¿Pa' qué te enfermas si no es de muerte? ¡Los hospitales en Cuba en modo ahorro!
Los hospitales cubanos están casi cerrando, solo atenderán urgencias por la falta de todo. Imagínate el bochinche en las colas. ¿Quién te cura ahora?
Qué pasó
Oye esto pa’ que veas, que la cosa está que arde y no es por el sol. Parece que nuestros hospitales, sí, esos donde uno va cuando ya no aguanta más, están a punto de tirarse por un barranco.
¿La razón? Pues la misma de siempre, o peor: ¡no hay de na’! Ni medicinas, ni combustible, ni ná’ de ná’.
La noticia, que corre como pólvora de boca en boca, es que solo van a atender las urgencias de verdad, las que te dejan entre la vida y la muerte. Lo demás, pa’ después, o pa’ cuándo se resuelva el desbarajuste.
Dónde y cuándo
La Habana es el ojo del huracán en este bochinche, aunque se siente en cada provincia. Un directivo del 'Hermanos Ameijeiras', ese hospitalazo que se ve desde lejos, soltó la sopa a CubaNet, pero pidió que no dijeran su nombre, no vaya a ser que le caigan arriba.
La situación es tan tensa que parece que uno puede oler la preocupación en el aire, como cuando se va a formar una bronca en la cola del pan. Esto fue esta semana, con reuniones urgentes en el Ministerio de Salud Pública para ver cómo le ponen el pecho al desastre.
Incluso en La Covadonga andan con el miedito, recordando los tiempos malos de la pandemia, pero ahora sin fecha de caducidad para la crisis.
Por qué importa
¿Y por qué esto nos cae como un piano en la cabeza? Pues mira, porque la salud es sagrada, ¿verdad? Y si el hospital no te atiende, ¿quién te va a curar el dolor de muela o esa operación que llevas años esperando?
Esto significa que la gente, la de a pie, la que no tiene chanchullo, está en la calle de la amargura. Los enfermos crónicos, los que necesitan chequeos regulares, esos están con el corazón en un puño. Al final, lo que antes era un derecho, ahora es un milagro si te atienden.
El chisme es que muchos ya andan por la calle de la amargura buscando medicinas por ahí, o a ver quién les da un empujón para la cirugía que no es “tan urgente” pero que te tiene loco.
Qué dicen las partes
Por un lado, los de adentro del hospital, los que están en el frente de batalla, sueltan que no hay ni comida pa’ los trabajadores y que las consultas se van a reducir al mínimo. Vamos, que la cosa está fea pa’ los de adentro y los de afuera.

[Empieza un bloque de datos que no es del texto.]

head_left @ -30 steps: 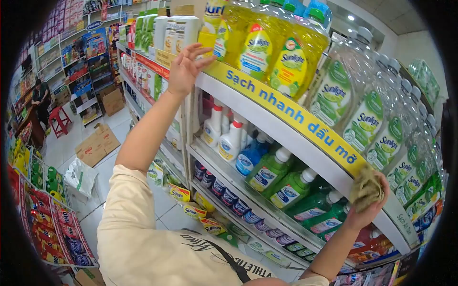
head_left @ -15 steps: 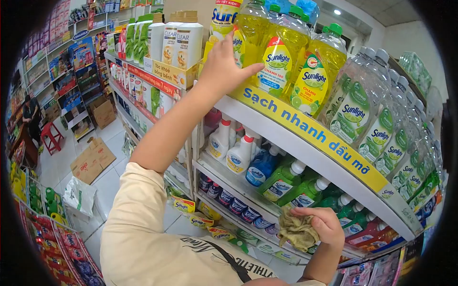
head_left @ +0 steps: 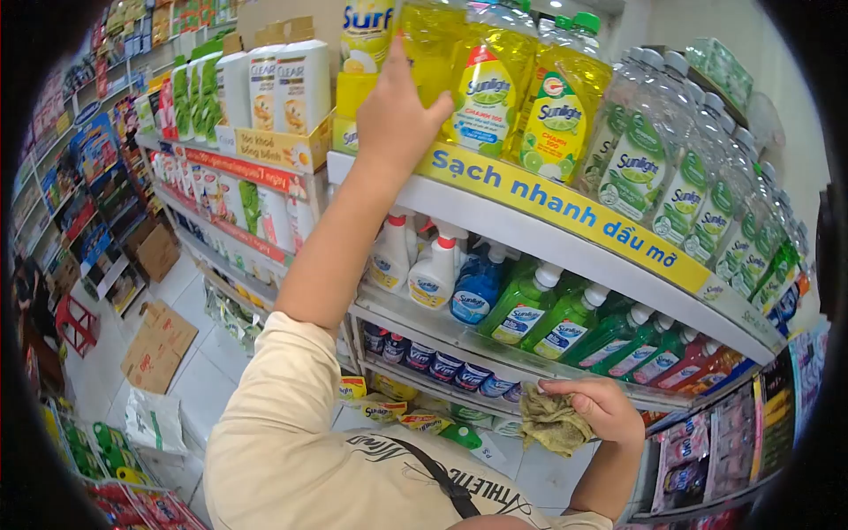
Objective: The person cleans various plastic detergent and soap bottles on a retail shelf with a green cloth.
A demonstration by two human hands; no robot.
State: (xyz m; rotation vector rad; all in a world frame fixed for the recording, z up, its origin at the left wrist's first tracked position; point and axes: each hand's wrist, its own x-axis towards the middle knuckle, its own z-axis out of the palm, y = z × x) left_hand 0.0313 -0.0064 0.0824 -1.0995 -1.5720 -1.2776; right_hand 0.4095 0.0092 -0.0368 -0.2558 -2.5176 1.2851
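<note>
White-capped CLEAR shampoo bottles (head_left: 296, 93) look out over a yellow-fronted display tray (head_left: 272, 152). On pale floor tiles (head_left: 210, 375) lie a flattened brown carton (head_left: 159, 347) with red lettering and, just beside it, a crumpled white plastic bag (head_left: 154, 421). Farther back are a red stool (head_left: 78, 320) and a cardboard box (head_left: 155, 250). Below the white Sunlight spray bottles (head_left: 435, 276) sits a row of dark Vim containers (head_left: 443, 367). Pink OMO packets (head_left: 685, 440) fill part of a rack at lower right; a green patterned box (head_left: 720, 69) rests high at upper right.
</note>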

Del Ministerio de Salud Pública, bueno, se sabe que andan en reuniones. Uno se imagina la sala llena de caras largas, buscando soluciones donde parece que no las hay. Se habla de un “paquete de medidas”, que suena a parche en una hemorragia.
Analistas, esos que saben de números y de cómo se mueve el pastel, dicen que esto es la crónica de una muerte anunciada. Que el sistema de salud lleva años en picada, sin inversión y con un deterioro que ya no se puede tapar con un dedo.
Qué viene ahora
Ahora, la pregunta del millón: ¿qué va a pasar? Pues la incertidumbre es la única que tiene la respuesta. Lo que está en el aire es que la atención médica, al menos la que no es un ¡ay! de muerte, va a seguir de capa caída.
Hay que ver si el gobierno encuentra la forma de meterle mano al asunto del combustible, porque sin eso, ni las guaguas andan, ni los hospitales funcionan. Es una cadena, mi socio.
Así que, a estar atentos y a cuidarse doble, porque parece que la salud, como la vida en Cuba, se está poniendo cada día más cuesta arriba. Y que no te coja una emergencia que no sea de vida o muerte, ¡que te va a tocar esperar!